■ What you have to do: Give the lines below again exactly, starting with the line that holds "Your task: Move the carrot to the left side" and going on through the line that holds "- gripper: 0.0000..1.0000".

■ Data supplied:
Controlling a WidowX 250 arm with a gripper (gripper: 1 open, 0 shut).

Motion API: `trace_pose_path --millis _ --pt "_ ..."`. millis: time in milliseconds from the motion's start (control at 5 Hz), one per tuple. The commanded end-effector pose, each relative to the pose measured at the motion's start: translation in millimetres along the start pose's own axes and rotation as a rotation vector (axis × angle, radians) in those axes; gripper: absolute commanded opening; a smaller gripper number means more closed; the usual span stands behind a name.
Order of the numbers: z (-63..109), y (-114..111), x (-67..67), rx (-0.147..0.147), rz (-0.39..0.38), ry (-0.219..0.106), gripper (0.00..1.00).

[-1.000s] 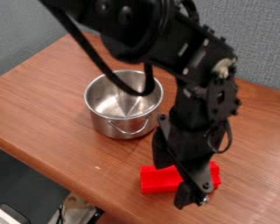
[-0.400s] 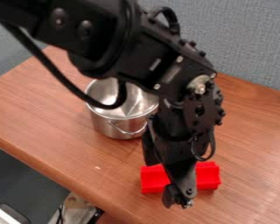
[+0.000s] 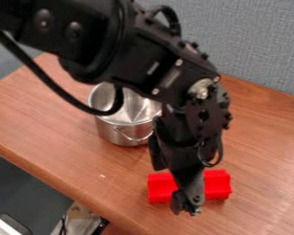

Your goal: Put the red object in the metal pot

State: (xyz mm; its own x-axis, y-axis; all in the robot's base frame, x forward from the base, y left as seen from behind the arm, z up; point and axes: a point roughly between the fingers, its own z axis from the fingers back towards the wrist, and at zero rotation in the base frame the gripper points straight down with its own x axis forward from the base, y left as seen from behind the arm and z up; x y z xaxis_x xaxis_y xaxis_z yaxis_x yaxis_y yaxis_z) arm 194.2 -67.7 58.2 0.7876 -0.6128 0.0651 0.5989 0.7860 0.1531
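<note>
Your hand (image 3: 189,206) is wide open, over the red block (image 3: 217,184), fingertips across its middle in view. Block lies on the surface (image 3: 113,195), long axis running out both sides of your hand; judging by that, close across its width. Pot (image 3: 128,131) sits behind.

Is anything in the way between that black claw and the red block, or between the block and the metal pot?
Nothing visible blocks the gripper from the red block; toward the pot, I see only bare table.
</note>
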Motion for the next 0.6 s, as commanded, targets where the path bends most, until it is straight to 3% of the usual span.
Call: trace_pose_path --millis 0,400 --pt "-0.6 8.7 0.9 0.013 0.025 -0.027 1.0" --pt "-10.5 11.1 -0.2 -0.019 0.056 -0.039 1.0"
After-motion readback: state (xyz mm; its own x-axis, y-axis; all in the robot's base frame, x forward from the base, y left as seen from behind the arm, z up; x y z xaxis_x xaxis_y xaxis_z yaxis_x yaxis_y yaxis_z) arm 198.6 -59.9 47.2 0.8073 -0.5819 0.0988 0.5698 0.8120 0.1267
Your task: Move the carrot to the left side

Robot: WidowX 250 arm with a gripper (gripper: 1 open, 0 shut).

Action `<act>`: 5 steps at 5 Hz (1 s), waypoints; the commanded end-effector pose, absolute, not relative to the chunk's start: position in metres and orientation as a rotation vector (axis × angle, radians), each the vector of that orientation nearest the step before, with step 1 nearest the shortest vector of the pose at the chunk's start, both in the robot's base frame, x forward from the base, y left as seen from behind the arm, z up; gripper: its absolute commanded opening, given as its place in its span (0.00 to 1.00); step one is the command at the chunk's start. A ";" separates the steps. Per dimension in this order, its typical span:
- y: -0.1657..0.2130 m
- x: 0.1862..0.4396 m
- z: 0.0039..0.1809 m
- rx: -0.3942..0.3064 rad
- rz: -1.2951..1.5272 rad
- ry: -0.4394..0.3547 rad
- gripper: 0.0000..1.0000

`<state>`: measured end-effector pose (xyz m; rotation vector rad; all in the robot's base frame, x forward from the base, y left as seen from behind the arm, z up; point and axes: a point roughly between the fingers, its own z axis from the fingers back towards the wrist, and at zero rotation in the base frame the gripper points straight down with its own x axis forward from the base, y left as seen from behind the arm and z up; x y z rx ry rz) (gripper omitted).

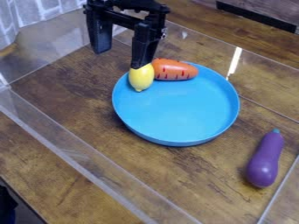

■ Task output:
Your task: Move the carrot to the left side

Robot: WidowX 250 arm with a gripper (gripper: 1 open, 0 shut).

Action `<act>`: 5 steps at 5 Hz (1 s), waypoints; the commanded end-effector pose, absolute, not relative to the chunk's start: position in metres and orientation as a rotation vector (axis × angle, radians), each the vector of that orientation nearest the step before, with step 1 nearest the shortest vector of the pose at the chunk's start, both in the robot's base frame, x forward from the base, y left as seen from behind the arm, z up; gripper: its absolute commanded opening, given as its place in its span (0.00 to 1.00); step one is the command at the chunk's start. A ";" separates the steps. Per dimension in this order, its typical span:
- y: -0.1657..0.2130 m
- x: 0.1862..0.4396 m
- z: 0.0039..0.1809 m
- rx: -0.3942..0.3064 rad
- rz: -1.2951..1.5272 rad
- ry: -0.4394..0.3547 rad
- gripper: 0.0000..1.0000

This finishes the output for the exercise.